We randomly choose two persons from each of the pedigrees in the pedigree file, then put them in a proband file(download).
-famfile SAP.txt
-proband probands.txt
If you don't have a pedigree file, you can just use the option "default 3-generation families" to generate fixed 3-generation pedigrees.
see "Output Options: -fam number" in User Manual.
-
One replicate of simulated data.
-batch 1
-
Four options below are required in SeqSIMLA to generate the disease status by the prevalence model.
The --mode-prev tells SeqSIMLA to use the prevalence model.
The -prev 0.05 specifies the disease prevalence in the general population as 5%.

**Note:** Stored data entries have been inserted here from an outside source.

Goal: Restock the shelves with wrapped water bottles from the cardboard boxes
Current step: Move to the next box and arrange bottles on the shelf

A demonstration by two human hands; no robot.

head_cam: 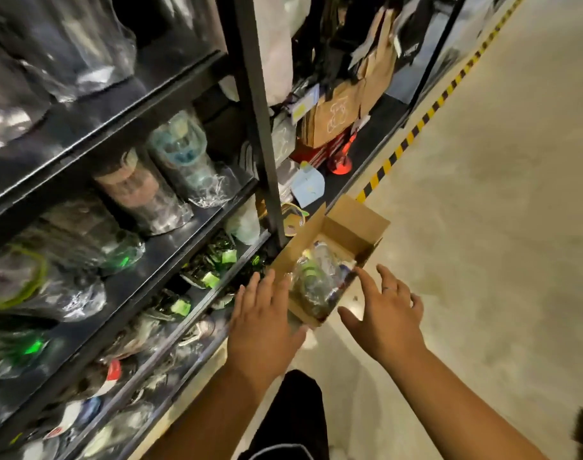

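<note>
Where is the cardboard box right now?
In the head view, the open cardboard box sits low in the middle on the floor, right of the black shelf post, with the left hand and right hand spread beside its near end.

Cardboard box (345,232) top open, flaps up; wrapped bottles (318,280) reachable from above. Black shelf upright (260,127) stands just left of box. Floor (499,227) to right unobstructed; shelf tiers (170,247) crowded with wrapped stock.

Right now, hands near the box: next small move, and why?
Probably lower the left hand and right hand, both open and empty either side of the open brown cardboard box, onto a clear-plastic-wrapped bottle lying inside it.
</note>
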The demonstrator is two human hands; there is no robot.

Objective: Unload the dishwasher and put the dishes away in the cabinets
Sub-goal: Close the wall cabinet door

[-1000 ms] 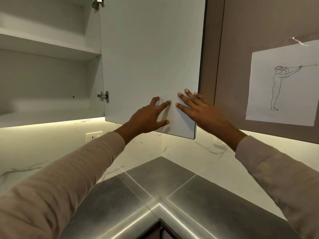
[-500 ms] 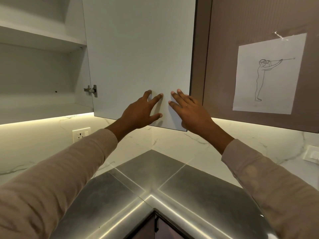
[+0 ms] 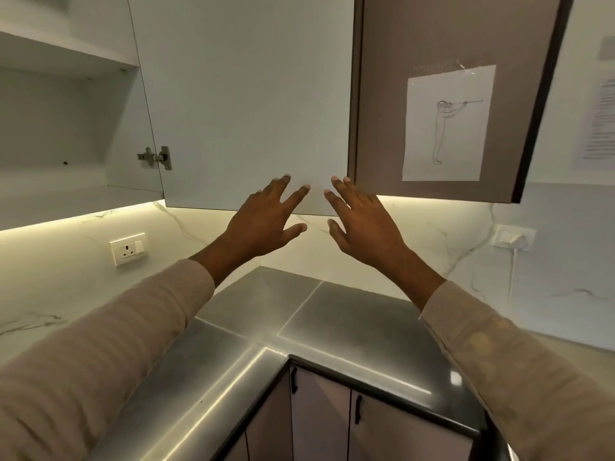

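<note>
Pushing door (image 3: 243, 94) shut needs even pressure low down from left hand (image 3: 263, 224) and right hand (image 3: 362, 231), both empty, fingers spread.

No words you can read anywhere, the sheet (image 3: 447, 128) taped to your brown cabinet door (image 3: 432, 34) bears only a line drawing of a standing figure, the printed page (image 3: 601, 121) on the wall (image 3: 585, 24) at your far right has lines of text too blurred to make out
</note>
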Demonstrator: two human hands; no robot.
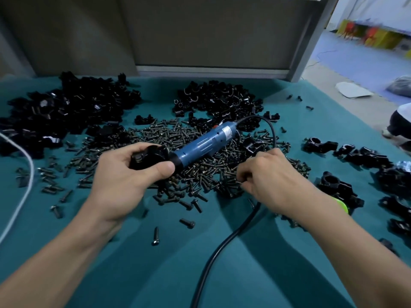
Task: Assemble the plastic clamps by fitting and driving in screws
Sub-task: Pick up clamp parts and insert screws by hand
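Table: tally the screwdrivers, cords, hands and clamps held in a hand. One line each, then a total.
Screwdriver: 1
Cords: 2, black cord and white cord
Hands: 2, left hand and right hand
Clamp gripped in the left hand: 1
Total: 6

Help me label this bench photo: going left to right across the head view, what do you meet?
White cable → left hand gripping a black clamp → blue electric screwdriver → right hand at the screw pile → assembled clamps.
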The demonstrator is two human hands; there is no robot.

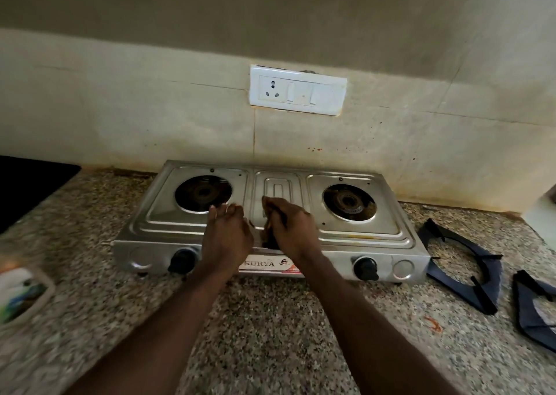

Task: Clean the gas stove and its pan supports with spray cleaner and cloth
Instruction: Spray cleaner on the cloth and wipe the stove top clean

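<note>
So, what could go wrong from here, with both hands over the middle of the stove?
1. Both forearms pass close over the left knob and the right knob; a bump might turn one and let gas out.
2. The left hand lies beside the uncovered left burner, and the right hand grips what looks like a dark cloth; wiping could push dirt or liquid into that burner.
</note>
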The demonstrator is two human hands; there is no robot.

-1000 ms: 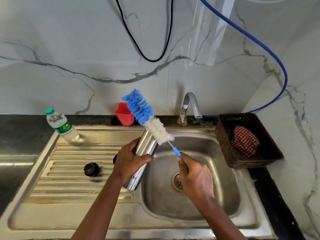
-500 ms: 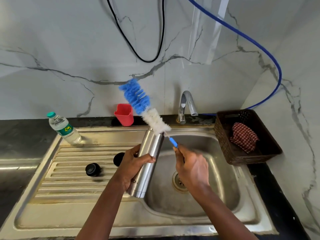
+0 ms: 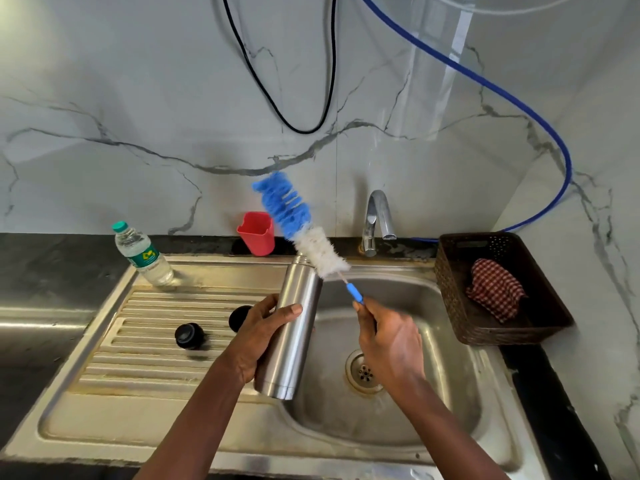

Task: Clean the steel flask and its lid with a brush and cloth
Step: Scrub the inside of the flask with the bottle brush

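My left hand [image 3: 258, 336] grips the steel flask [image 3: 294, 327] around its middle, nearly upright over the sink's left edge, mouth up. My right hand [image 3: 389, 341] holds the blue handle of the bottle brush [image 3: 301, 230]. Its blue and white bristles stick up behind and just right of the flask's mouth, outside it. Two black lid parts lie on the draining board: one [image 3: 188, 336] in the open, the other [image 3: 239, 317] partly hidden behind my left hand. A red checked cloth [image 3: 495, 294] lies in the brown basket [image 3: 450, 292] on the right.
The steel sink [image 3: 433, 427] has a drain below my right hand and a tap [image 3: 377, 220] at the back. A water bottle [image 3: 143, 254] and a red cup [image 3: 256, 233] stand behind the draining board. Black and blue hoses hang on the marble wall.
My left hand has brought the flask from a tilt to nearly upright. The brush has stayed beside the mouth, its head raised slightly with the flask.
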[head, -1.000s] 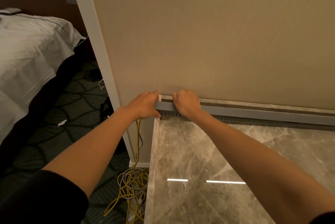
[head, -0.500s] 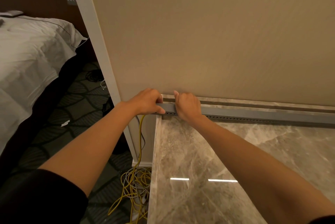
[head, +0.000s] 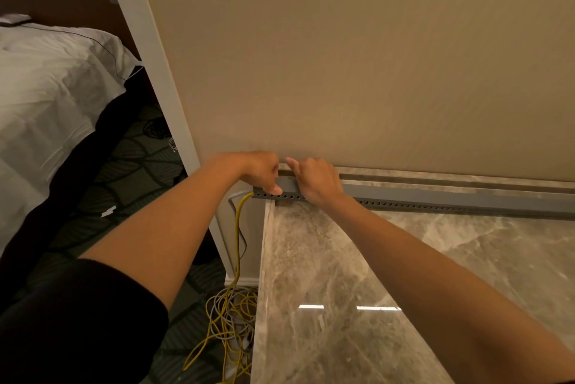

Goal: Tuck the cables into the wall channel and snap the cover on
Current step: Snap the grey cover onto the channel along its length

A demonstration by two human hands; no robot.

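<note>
**A:** What sort of room is this?

**B:** A bedroom corner. A plain beige wall (head: 357, 56) fills most of the view, and a polished grey-brown marble ledge (head: 420, 259) runs along its foot. Two bright bars of light reflect in the stone. Left of the wall stands a white upright trim (head: 155, 78). Past it is a bed (head: 46, 88) with rumpled white linen, on dark carpet (head: 130, 165) with a leaf pattern.

**A:** And the channel?

**B:** The grey channel (head: 451, 198) lies along the back of the ledge, against the wall's marble skirting. It reaches from the ledge's left corner off to the right edge of the view. A row of small holes runs along its lower front. I cannot tell whether the smooth upper band is a separate cover.

**A:** What about the hands?

**B:** Both are at the channel's left end, close together. The left hand (head: 259, 170) grasps the very end, with fingers curled over the top and the thumb on the holed face. The right hand (head: 314, 179) sits just beside it, fingers curled over the top edge and the heel against the front. A black sleeve (head: 77, 321) covers the left upper arm.

**A:** And the cables?

**B:** A yellow cable (head: 238, 234) comes out of the channel's left end, right under the left thumb. It hangs down past the ledge's corner to a loose tangle of yellow and grey cables (head: 230, 315) on the carpet below
</note>
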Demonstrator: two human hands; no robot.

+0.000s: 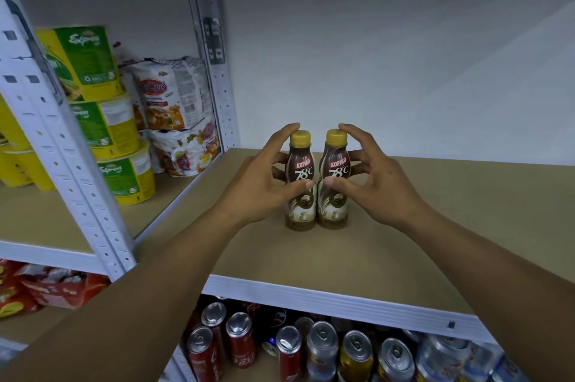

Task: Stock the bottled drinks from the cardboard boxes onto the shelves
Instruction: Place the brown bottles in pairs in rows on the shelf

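While waisted plastic bottles [300, 168] [337, 168] stand on matte board [311, 257], curled fingers [280, 136] [357, 132] grip each.

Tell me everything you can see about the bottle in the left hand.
The left bottle is small and plastic-looking, with a yellow cap and a brown-and-cream wrap reading Kopiko 78°C, dark drink showing at its base. It stands upright on the tan shelf board, close beside the right bottle. The left hand holds it: forefinger at the cap, thumb across the front.

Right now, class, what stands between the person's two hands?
Head view: two upright bottles, side by side; the left hand holds the left bottle, right hand the right bottle.
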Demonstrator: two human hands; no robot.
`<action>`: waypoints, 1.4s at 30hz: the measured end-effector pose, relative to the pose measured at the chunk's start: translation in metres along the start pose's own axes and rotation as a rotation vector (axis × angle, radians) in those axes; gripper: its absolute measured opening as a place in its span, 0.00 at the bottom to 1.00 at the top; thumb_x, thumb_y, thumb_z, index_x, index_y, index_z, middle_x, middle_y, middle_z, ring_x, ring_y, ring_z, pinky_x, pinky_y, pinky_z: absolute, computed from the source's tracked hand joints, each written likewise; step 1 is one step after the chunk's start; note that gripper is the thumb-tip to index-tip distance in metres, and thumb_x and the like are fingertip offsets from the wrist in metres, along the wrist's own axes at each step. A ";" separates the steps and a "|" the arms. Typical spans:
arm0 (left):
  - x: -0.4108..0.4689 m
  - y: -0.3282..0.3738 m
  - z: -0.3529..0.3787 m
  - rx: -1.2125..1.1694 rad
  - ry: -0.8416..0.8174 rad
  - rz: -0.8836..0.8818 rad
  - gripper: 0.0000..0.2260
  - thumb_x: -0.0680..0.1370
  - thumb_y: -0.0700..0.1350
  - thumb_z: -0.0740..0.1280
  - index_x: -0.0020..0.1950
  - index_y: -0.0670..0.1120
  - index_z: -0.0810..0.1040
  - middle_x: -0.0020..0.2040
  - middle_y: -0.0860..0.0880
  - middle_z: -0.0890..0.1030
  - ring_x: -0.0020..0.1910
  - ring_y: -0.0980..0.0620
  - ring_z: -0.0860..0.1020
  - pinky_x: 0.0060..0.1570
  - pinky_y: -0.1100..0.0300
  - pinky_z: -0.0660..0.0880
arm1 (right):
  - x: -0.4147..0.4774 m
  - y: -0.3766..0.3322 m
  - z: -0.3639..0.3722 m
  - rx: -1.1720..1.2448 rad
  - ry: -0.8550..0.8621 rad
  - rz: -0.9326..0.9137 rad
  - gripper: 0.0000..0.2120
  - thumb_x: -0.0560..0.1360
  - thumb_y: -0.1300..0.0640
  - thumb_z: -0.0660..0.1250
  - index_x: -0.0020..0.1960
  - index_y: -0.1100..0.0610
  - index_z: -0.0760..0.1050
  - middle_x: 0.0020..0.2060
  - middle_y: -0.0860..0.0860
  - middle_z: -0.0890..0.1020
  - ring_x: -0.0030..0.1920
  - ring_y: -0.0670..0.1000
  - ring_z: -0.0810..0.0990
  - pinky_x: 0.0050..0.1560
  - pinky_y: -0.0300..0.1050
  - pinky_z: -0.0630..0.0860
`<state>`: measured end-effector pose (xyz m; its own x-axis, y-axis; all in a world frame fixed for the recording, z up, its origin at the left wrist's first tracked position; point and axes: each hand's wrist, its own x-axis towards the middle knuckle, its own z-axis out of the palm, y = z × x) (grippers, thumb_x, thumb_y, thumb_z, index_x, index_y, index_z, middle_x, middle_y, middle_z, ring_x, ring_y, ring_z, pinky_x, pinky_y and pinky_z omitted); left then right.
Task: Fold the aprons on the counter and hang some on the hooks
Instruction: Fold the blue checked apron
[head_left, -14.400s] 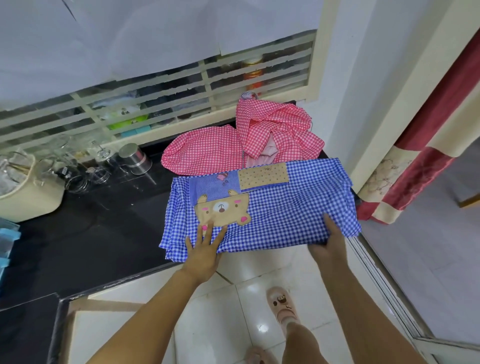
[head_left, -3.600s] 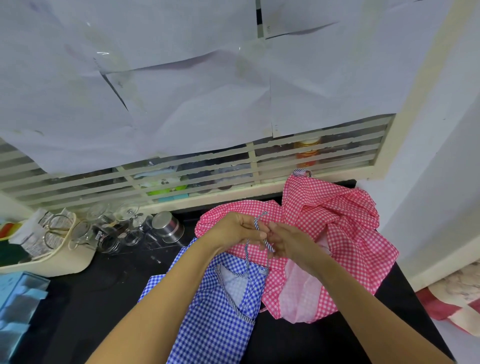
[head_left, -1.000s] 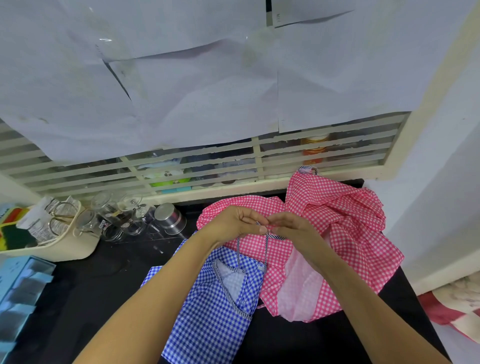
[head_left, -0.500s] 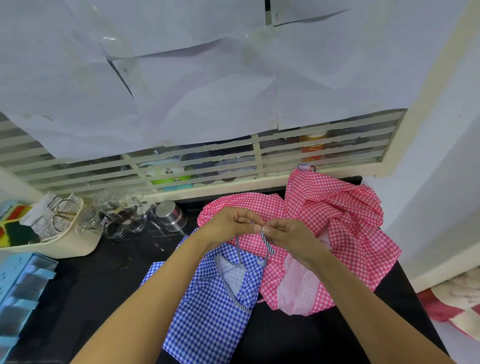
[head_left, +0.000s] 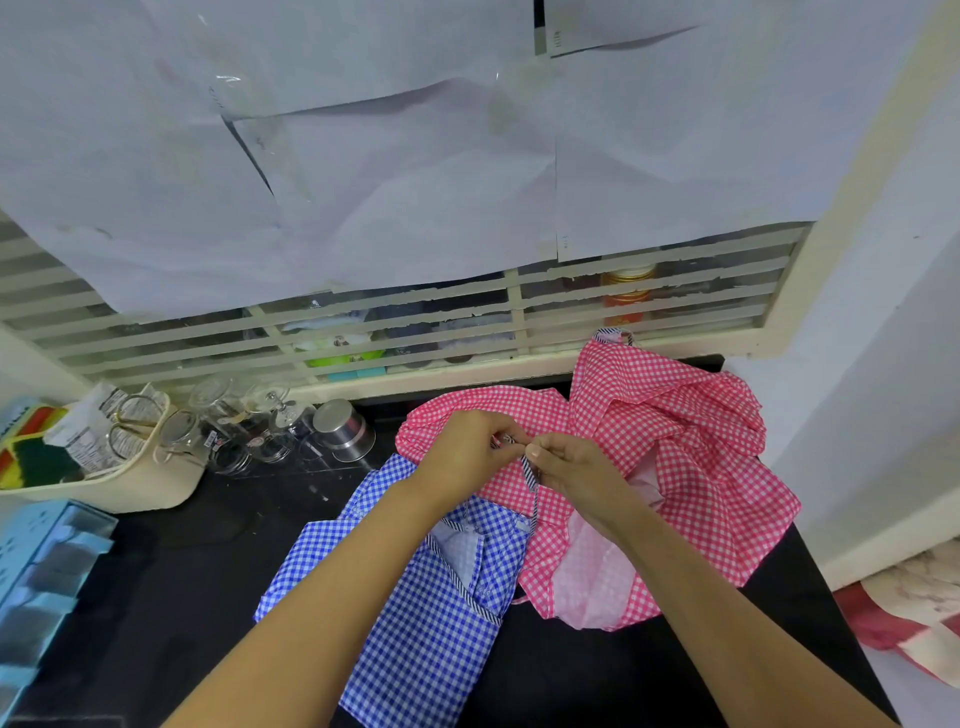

We select sites 1, 200, and 3000 as the disease sites, assuming the odds ratio is 1.2 for the three sites.
--mode-prev
-prev 0.05
-site 1,200,3000
-or 1.2
Simulate pairwise interactions for all possible pairs in the disease loci with the odds ratio 1.2
-i 1.2
Collect all file into a folder and placed in the same directory you run SeqSIMA
Execute the following command without interaction effects,
./SeqSIMLA -popfile data/ASN_500k.bed.gz -recfile data/ASN_500k.rec -famfile data/SAP.txt -proband data/probands.txt -folder test1 -header test -batch 1 -site 1,200,3000 --mode-prev -prev 0.05 -or 1.2
Execute the following command for interaction effects between two SNPs
./SeqSIMLA -popfile data/ASN_500k.bed.gz -recfile data/ASN_500k.rec -famfile data/SAP.txt -proband data/probands.txt -folder test1 -header test -batch 1 -site 1,200,3000 --mode-prev -prev 0.05 -or 1.2 -i 1.2
With our example files, this simulation would take about 150 seconds.
Notice: If you don't want to make the command yourself, we provide a generate command user interface on our website.